Scan the records below for the line with "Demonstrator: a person" and the line with "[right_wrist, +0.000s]". Repeat those two lines and every line between them exactly, and nothing else.

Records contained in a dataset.
[Start of section]

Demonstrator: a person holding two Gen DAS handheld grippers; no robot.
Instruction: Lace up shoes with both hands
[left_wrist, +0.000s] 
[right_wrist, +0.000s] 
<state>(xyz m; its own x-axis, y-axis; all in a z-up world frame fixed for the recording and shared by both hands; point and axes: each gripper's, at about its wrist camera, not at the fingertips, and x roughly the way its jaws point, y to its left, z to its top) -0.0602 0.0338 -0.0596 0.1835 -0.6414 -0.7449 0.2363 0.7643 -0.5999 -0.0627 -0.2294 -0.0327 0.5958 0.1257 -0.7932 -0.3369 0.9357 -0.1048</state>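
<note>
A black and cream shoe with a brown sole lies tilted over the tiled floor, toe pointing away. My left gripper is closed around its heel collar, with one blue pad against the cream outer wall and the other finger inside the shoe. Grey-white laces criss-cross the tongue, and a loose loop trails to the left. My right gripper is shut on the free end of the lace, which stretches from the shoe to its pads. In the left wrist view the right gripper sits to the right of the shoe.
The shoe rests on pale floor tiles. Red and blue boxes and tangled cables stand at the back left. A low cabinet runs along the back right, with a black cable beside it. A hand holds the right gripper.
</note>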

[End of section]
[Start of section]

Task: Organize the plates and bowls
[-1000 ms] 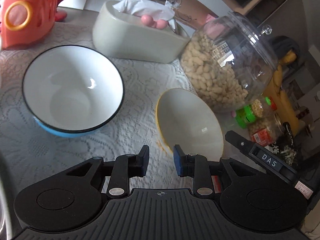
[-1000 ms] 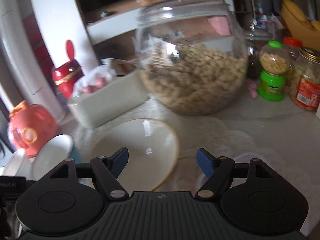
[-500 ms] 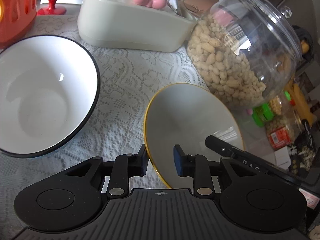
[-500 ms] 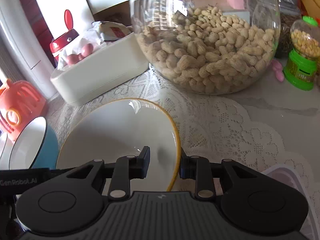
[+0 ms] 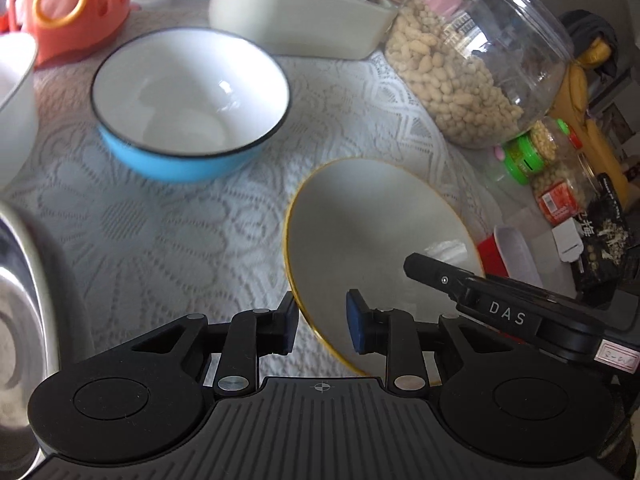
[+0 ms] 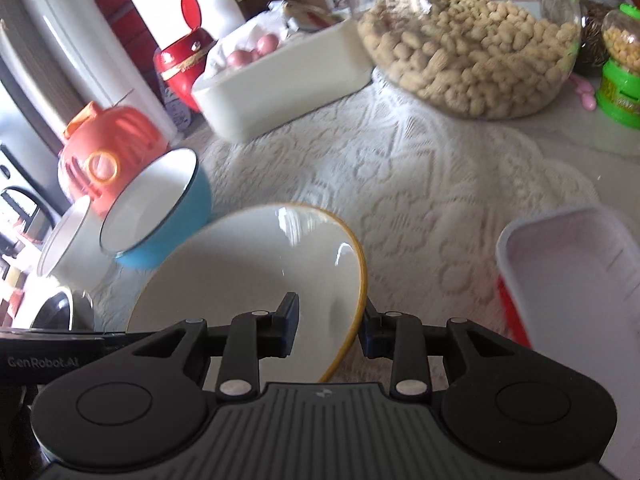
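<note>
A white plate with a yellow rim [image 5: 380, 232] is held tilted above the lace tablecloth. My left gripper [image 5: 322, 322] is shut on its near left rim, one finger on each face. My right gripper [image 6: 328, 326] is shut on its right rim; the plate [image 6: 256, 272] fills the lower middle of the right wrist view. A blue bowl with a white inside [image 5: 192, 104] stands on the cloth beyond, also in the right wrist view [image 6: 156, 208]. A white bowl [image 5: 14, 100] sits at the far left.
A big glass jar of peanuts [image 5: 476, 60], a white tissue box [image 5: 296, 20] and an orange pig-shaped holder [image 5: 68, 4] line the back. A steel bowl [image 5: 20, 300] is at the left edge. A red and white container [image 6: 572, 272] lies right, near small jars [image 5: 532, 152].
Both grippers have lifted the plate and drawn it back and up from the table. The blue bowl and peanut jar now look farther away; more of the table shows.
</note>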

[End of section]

Your response.
Demonstrator: a person holding two Gen DAS handheld grippers; no robot.
Instruction: Lace up shoes with both hands
[left_wrist, +0.000s] 
[right_wrist, +0.000s] 

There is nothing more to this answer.